GOAL OF THE EXERCISE:
Would you return the lines between the one holding "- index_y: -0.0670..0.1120" and the one holding "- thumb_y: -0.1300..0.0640", inclusive, and only those, exactly as they stand in the listing below?

PROVIDED MATERIAL:

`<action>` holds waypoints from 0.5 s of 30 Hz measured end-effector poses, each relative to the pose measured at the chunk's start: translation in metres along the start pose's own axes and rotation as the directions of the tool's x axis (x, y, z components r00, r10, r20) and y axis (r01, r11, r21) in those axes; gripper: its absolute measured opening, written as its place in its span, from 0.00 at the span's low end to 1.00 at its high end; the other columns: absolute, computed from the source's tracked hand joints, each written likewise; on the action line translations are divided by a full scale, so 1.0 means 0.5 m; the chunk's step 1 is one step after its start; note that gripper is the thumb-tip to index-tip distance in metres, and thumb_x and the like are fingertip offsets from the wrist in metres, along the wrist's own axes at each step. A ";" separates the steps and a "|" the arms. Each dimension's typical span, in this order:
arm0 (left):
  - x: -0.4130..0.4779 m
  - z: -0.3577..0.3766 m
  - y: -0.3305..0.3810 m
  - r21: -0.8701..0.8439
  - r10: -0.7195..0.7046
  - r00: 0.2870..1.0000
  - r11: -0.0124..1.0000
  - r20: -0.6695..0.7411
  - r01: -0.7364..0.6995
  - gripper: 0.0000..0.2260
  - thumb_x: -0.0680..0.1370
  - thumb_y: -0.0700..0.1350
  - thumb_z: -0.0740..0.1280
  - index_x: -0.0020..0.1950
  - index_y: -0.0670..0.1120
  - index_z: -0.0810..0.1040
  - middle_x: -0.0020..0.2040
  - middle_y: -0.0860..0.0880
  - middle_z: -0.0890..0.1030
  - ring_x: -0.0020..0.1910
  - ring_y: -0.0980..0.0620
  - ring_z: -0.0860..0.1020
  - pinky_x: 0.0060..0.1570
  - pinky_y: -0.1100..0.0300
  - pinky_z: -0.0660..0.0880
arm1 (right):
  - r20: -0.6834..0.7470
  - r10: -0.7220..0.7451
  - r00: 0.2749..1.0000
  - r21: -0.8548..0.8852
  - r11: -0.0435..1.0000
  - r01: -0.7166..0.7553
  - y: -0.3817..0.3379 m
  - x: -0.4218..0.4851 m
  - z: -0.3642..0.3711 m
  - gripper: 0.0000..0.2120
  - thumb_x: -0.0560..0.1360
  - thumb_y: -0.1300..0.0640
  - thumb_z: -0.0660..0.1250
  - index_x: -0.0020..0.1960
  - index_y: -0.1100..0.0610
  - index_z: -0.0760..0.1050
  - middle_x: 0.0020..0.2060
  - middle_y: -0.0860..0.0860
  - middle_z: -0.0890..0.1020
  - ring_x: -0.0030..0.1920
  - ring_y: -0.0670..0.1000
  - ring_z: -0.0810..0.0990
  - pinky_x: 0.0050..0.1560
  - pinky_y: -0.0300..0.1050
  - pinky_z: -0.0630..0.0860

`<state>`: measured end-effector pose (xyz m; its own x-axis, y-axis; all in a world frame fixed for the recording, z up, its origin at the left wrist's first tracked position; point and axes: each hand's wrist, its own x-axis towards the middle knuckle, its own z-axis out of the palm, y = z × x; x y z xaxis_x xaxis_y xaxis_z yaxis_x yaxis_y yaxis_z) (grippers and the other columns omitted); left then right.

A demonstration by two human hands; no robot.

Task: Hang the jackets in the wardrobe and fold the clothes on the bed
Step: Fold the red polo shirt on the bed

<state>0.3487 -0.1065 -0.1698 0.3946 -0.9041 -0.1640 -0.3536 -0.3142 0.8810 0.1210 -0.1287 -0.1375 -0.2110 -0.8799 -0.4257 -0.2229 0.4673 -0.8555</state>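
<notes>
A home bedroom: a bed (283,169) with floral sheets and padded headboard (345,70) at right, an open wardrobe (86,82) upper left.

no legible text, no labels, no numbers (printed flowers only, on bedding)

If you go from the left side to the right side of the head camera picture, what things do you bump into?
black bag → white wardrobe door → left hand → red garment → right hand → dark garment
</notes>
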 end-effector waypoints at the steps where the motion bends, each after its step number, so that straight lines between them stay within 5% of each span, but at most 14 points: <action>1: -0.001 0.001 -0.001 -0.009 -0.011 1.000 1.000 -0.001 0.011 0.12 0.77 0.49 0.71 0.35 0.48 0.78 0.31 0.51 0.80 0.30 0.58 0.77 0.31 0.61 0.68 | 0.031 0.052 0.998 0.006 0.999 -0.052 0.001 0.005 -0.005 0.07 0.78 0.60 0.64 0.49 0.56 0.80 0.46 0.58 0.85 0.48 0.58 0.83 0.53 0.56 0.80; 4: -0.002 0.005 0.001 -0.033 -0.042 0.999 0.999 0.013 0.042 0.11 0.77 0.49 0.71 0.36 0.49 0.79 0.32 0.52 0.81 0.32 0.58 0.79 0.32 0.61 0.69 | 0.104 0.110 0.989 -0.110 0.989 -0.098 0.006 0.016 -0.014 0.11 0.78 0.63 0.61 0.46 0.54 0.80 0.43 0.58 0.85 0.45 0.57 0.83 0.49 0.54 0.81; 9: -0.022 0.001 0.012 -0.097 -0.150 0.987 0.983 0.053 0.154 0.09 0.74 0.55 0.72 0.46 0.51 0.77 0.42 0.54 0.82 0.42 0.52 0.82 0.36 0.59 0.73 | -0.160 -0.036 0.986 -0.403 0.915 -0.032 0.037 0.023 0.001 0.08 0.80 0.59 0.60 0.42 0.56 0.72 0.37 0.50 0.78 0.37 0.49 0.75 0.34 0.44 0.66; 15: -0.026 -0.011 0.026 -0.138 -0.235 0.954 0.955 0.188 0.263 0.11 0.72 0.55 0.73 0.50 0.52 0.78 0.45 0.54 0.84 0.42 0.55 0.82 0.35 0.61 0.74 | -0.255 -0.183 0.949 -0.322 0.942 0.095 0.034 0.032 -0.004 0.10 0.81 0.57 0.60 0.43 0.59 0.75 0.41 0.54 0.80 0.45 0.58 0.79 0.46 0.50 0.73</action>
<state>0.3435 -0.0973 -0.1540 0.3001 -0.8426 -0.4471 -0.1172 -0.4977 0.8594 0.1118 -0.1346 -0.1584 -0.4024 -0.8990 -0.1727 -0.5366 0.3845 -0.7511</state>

SOLUTION TO THIS PROBLEM:
  - index_y: -0.0670..0.1120
  - index_z: -0.0810..0.1040
  - middle_x: -0.0020..0.2040
  - middle_y: -0.0860..0.0880
  - middle_z: -0.0890..0.1030
  - ring_x: -0.0020..0.1910
  - ring_y: -0.0980..0.0620
  - ring_z: -0.0860..0.1020
  - pinky_x: 0.0060..0.1570
  - pinky_y: -0.1100..0.0300
  - pinky_z: -0.0660..0.0880
arm1 (right):
  - r20: -0.6834..0.7470
  - r10: -0.7220..0.7451
  - r00: 0.2749..1.0000
  - r21: -0.8548..0.8852
  - r11: -0.0435..1.0000
  - r01: -0.7166..0.7553
  - y: -0.3817..0.3379 m
  - x: -0.4218..0.4851 m
  - z: -0.3642..0.3711 m
  - gripper: 0.0000..0.2120
  - thumb_x: -0.0560..0.1360
  - thumb_y: -0.1300..0.0640

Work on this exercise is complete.